Trade-Offs and Failure Modes

DimensionBenefitRisk
Conformance suiteLanguage-independent validation, no manual reviewAssumes test coverage is complete; untested paths ship broken
Adversarial reviewCatches edge cases and unsafe patternsAdds latency to the loop; may reject valid code
Process-level fixesScales to millions of linesRequires disposable code; hard to debug one-off issues
Parallel workflowsFaster than serial rewritesNeeds dependency tracking; failures cascade
Token caching10x cost reductionCache invalidation is hard; stale context breaks generation

The biggest failure mode is incomplete test coverage. If the TypeScript suite does not exercise a code path, the agent will not know it is broken. The Rust compiler catches memory safety issues, but it does not catch logic bugs.

The second failure mode is systemic prompt drift. If the agent starts generating code that passes tests but violates invariants (e.g., using unsafe blocks unnecessarily), you need to catch it early. Once 500 modules use the pattern, regenerating all of them is expensive.

Observability Gaps

Sumner manually monitored workflows. This does not scale. For a rewrite of this size, you need:

  • Real-time dashboards showing pass/fail rates per module
  • Alerts when a module fails repeatedly
  • Diffs between iterations to see what changed
  • Logs of agent reasoning (why did it choose this Rust construct?)
  • Metrics on token usage per module (to catch runaway context)
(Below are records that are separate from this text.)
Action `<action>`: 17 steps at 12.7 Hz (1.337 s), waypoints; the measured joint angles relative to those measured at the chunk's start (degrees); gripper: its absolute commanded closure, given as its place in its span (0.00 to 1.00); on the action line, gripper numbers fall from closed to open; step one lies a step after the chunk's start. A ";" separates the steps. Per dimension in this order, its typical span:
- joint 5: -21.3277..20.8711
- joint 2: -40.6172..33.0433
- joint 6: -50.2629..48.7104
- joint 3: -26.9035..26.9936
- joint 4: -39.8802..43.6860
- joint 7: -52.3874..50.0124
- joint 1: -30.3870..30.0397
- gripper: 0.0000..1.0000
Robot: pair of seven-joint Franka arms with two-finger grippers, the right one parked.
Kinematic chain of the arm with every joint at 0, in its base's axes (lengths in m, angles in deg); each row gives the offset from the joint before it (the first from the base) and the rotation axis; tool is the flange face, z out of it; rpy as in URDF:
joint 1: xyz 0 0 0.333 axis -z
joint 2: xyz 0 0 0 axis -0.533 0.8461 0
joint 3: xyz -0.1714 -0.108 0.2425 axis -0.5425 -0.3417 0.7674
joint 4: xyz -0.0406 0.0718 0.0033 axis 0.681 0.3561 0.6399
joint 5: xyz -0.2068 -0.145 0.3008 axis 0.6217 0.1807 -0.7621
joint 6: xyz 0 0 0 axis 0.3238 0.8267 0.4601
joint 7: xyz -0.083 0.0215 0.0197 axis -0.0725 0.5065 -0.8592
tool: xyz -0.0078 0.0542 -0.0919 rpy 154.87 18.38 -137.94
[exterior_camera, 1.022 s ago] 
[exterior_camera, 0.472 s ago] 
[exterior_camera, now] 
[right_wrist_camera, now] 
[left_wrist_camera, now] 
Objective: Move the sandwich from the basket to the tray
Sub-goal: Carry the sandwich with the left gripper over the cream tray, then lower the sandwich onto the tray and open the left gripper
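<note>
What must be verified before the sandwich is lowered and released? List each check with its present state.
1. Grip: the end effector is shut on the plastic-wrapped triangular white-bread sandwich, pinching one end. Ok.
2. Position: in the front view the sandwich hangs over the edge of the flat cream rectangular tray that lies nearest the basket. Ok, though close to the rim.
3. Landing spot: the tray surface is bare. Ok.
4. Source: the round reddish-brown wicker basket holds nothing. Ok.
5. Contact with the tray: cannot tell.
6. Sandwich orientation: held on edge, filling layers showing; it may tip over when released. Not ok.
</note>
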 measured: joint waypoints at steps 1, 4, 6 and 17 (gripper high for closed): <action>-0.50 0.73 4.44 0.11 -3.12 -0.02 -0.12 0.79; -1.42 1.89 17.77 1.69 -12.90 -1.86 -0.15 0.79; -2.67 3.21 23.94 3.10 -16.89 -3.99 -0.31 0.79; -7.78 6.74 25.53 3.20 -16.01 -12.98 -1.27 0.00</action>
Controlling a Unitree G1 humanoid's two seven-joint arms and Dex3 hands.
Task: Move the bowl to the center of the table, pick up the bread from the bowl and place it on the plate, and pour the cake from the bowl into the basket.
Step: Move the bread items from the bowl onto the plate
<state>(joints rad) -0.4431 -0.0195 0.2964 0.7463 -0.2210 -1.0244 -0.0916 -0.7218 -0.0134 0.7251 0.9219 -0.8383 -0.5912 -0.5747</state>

None of this is built into Claude or any other LLM API. You have to build it yourself. The orchestration harness needs to instrument every agent call and surface the data.

Technical Verdict

Use this pattern if you have a language-independent conformance suite with 80%+ coverage, a modular codebase that can be partitioned into independent units, and the budget to regenerate code instead of hand-patching it. You also need real-time observability into agent workflows and the engineering capacity to build an orchestration harness with state tracking, dependency resolution, and retry logic. The target language should offer stronger compile-time guarantees than the source language (Rust vs. Zig, TypeScript vs. JavaScript). If the rewrite eliminates entire bug classes, the $165,000 token cost pays for itself.

Avoid this pattern if your test suite is language-specific, has low coverage, or cannot run against both implementations in parallel. Do not use it if the migration requires deep semantic changes beyond syntax translation, if the codebase has tight coupling that prevents parallel rewrites, or if you need to preserve git history and code comments. If you cannot afford to build observability tooling (dashboards, alerts, diff logs), manual monitoring will not scale past a few dozen modules. If you lack access to frontier models at cost, the token economics break down quickly.